I observed shards of ice grow all over my body as I pondered my conundrum.

The shards extended and spread every two seconds, soon making me look like a frost porcupine. I could comfortably move as I followed Mr. Inuus; the ice didn’t make me feel any heavier. Still a bit of a hassle having this added armor of ice, but it wasn’t too cumbersome. I didn’t need a wide range of movements, hacking or slash enemies. The most action I’d do was blocking with shields or playing instruments.

“I’m so cool…” I chuckled at my pun.

After around forty seconds, I was completely encased in ice. My cocoon exploded, shattering into hundreds of pieces that shot off in all directions. Those didn’t deal any damage to my surroundings because the cocoon hadn’t absorbed any damage.

“Very cool effect. It’d take more than that to convince me to permanently reduce my health for a skill.”

When I used to play RPGs in high school, the reservation mechanic wasn’t around. Auras and other spells with continuous effects were either costless passives or charged resources, like mana or health, per second. That was a decade and a half ago. Not surprisingly there have been many new mechanics since then. Reservations cropped up when RPGs started having lots of skill selections not tied to classes. Characters used to be balanced around the respective skill trees of their chosen jobs. Having a pile of skills available for everyone to choose from presented a new balancing problem. Players couldn’t be allowed to use all the strongest continuous skills—the reservation mechanic was a balancing limit as well as a drawback for the power.

Was the drawback of reducing my health by twenty percent worth the benefits of [Ice Cocoon]?

Defenses could be thought of as more health. Shields were straight-up added health; that was easy to see. All the rest, Armor, Magic Resilience, Resistances, and so on, allowed a player’s health to last longer. Comparable to a longer health bar.

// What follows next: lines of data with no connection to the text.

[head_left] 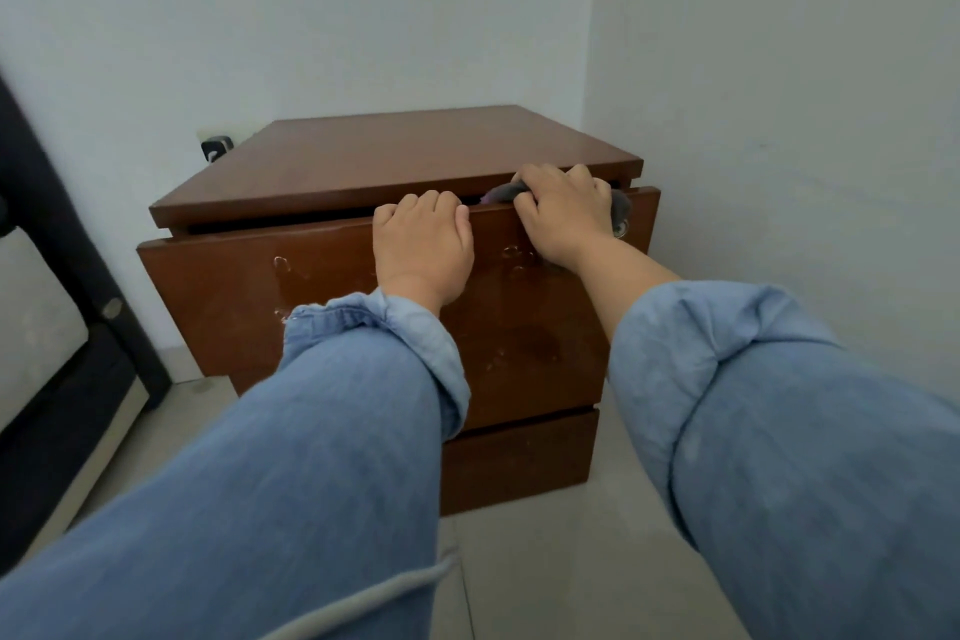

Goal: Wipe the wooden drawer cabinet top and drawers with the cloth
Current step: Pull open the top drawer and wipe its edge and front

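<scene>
the left hand [422, 244] hooks its curled fingers over the top edge of the upper drawer [291, 286], seemingly to steady it or draw it out while the other hand cleans. the right hand [563, 213] grips a bunched grey cloth [501, 193] and presses it along that same edge, near the drawer's right end, so the rim looks like the part being wiped. the drawer stands slightly open beneath the overhanging cabinet top [415, 156], leaving a dark gap. the lower drawer [519, 463] sits shut below. the wooden cabinet stands in a wall corner, a dark bed frame [62, 203] to the left.
</scene>
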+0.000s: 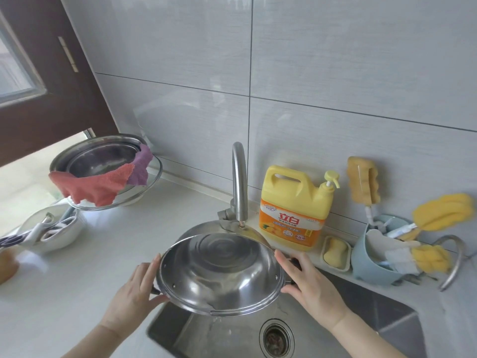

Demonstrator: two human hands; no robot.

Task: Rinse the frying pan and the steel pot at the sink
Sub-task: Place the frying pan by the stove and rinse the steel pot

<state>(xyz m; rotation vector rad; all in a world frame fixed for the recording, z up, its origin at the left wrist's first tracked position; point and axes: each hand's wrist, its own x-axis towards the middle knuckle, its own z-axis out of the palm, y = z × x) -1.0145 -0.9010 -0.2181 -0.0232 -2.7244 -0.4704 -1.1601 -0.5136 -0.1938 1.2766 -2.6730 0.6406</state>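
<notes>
I hold the steel pot over the steel sink, tilted so its shiny inside faces me. Water spills from its lower rim toward the drain. My left hand grips the dark side handle at the pot's left edge. My right hand grips the dark handle at its right edge. The curved faucet stands just behind the pot. No water runs from it that I can see. No frying pan is clearly in view.
On the left counter, steel basins sit stacked on a glass lid, with red and purple cloths draped over them. A white bowl holds utensils. Yellow detergent bottle, soap dish and blue holder with sponge brushes line the sink's far right.
</notes>
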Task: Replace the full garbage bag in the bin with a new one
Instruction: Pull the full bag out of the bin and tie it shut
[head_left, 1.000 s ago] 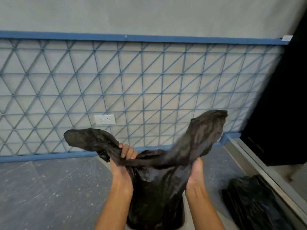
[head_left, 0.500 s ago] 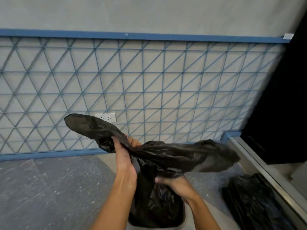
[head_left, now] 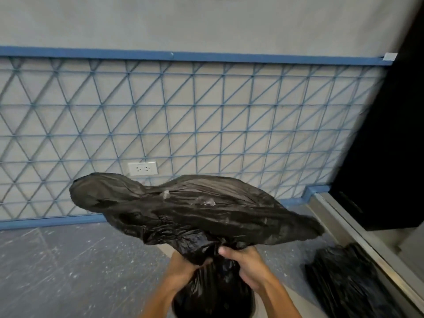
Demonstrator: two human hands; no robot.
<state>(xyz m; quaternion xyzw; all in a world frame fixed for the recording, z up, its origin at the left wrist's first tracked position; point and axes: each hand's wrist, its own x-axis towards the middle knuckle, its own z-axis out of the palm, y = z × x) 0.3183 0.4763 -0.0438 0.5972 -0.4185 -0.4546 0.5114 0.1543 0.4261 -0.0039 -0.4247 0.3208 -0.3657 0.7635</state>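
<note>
A full black garbage bag (head_left: 183, 212) stands low in the middle of the view, its two long top flaps spread left and right above its neck. My left hand (head_left: 181, 269) and my right hand (head_left: 245, 265) both squeeze the gathered neck of the bag, close together. The bag's bulging lower part (head_left: 213, 294) reaches the bottom edge. The bin itself is hidden under the bag.
A second black bag (head_left: 348, 281) lies on the grey floor at the right, beside a metal door track (head_left: 367, 246). Behind stands a wall with a blue lattice (head_left: 206, 115) and a white socket (head_left: 142, 168). A dark opening (head_left: 390, 134) is at the right.
Both hands have dropped from the flaps to the bag's neck and come together. The two flaps have crossed over and now lie spread above the hands.
</note>
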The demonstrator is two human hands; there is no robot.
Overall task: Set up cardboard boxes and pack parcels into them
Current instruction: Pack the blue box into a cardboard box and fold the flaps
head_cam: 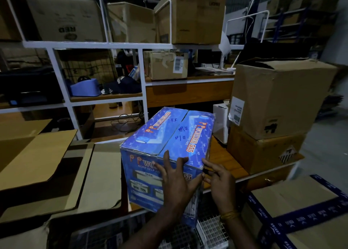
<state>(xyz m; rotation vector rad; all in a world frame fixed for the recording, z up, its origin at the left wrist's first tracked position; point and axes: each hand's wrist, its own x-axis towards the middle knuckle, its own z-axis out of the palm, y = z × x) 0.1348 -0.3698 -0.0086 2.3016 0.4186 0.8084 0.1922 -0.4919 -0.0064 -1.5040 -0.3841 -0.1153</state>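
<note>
One blue box (167,145) (flaps closed), two hands; left hand (177,181) fingers spread flat on it; right hand (218,179) fingers relaxed beside

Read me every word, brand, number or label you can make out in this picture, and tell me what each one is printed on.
"WONDER 555": top of the blue box.
"BOPP SELF ADHESIVE TAPE": same top, small.
"Size", "Colour", "BRN / TRN": blue box's front, where the left hand covers part of the brand.
"RED", upside down: brown carton on the top shelf.
Barcode sticker on the shelf carton, white label on the stacked carton, handwriting on the blue box: unreadable.
</note>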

Did [Ice Cocoon] increase my ‘effective health pool’ such that I’d still come out with a gain despite the reservation of twenty percent? If the answer was yes—I was sure it was very much so if [Ice Cocoon] was level ten—the other question was why don’t I just go for skills that didn’t reserve against my health, like my [Lesser Precision Aura]?


Lvl. 1 Lesser Precision Aura
: Invoking the deities of Order, paying the patron god of precision with your energies, generate an aura that grants you and nearby allies (+85) and (+5%) Accuracy Rating. 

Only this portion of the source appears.